Reduce ‘personal control’ to make electronic health records useful
There needs to be a “fundamental change” in the Commonwealth’s troubled electronic health record system to reduce patient control if it is to be used and adopted by doctors, the AMA has warned.
In a blunt assessment of the failings of the Personally Controlled Electronic Health Record (PCEHR), the AMA said that the overriding emphasis on patient control in the present system had come at the expense of clinical utility, with doctors wary of relying on health records where information may be hidden or incomplete.
Since the system went live in mid-2012, little more than one million people have registered for a PCEHR, and barely 11,000 shared health summaries have been uploaded by doctors, fuelling concerns that it is in danger of becoming a very expensive failure.
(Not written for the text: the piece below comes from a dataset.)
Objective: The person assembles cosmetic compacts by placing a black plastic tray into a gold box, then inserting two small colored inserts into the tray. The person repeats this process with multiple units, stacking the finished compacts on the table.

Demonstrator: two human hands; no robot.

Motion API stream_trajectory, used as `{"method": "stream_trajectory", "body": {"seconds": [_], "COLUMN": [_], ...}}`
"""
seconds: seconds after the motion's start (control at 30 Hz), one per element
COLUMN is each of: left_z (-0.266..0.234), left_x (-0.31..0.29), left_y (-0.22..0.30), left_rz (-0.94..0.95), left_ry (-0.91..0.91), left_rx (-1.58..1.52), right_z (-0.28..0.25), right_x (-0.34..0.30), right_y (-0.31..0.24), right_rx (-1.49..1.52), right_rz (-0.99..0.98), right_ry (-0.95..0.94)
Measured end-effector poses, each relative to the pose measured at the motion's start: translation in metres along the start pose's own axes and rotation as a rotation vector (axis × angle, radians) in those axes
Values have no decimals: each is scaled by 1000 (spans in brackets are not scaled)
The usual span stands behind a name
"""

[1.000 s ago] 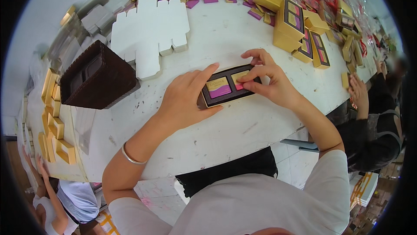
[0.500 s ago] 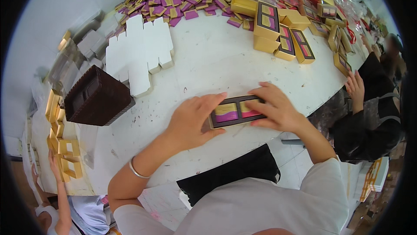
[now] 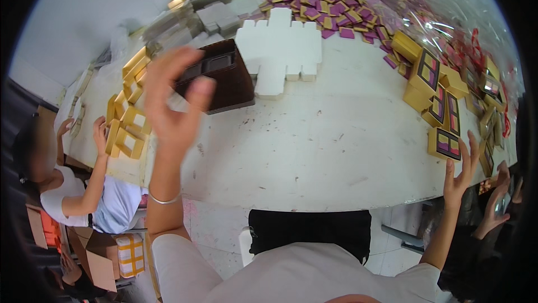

Last month, AMA President Dr Steve Hambleton was appointed by the Abbott Government to a three-member panel to review the system and advise on changes to improve its usefulness and encourage greater adoption by patients and the medical profession.
In its submission to the review, which is due to report to Health Minister Peter Dutton by the middle of this month, the AMA warned the system risks being rejected outright by many doctors unless the emphasis on patient control is scaled back and the integrity of information contained in the record is assured.
“We support people taking greater responsibility for their own health, and the PCEHR has the potential to assist with this,” AMA Vice President Professor Geoffrey Dobb said. “But patient control should not mean that the PCEHR cannot be relied upon as a trusted source of key clinical information.”
The AMA’s overriding concern is that patients have the ability to remove or restrict access to information in the PCEHR, meaning that it cannot be relied upon as a comprehensive and accurate source of clinical information.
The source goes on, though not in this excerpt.